## Exercise aim
All lines from the one with "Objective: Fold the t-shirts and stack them" to the end of the data: return those exactly, and only those.

## Given information
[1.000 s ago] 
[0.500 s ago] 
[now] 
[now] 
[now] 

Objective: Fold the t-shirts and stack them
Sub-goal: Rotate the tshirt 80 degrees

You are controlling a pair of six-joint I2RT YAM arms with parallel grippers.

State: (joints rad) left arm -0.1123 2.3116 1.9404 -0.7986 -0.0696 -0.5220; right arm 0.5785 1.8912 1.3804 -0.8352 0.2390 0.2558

## Result for this task
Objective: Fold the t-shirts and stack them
Sub-goal: Rotate the tshirt 80 degrees

You are controlling a pair of six-joint I2RT YAM arms with parallel grippers.

State: (joints rad) left arm -0.1123 2.3116 1.9404 -0.7986 -0.0696 -0.5220; right arm 0.5785 1.8912 1.3804 -0.8352 0.2390 0.2558

Nothing more is needed for this answer.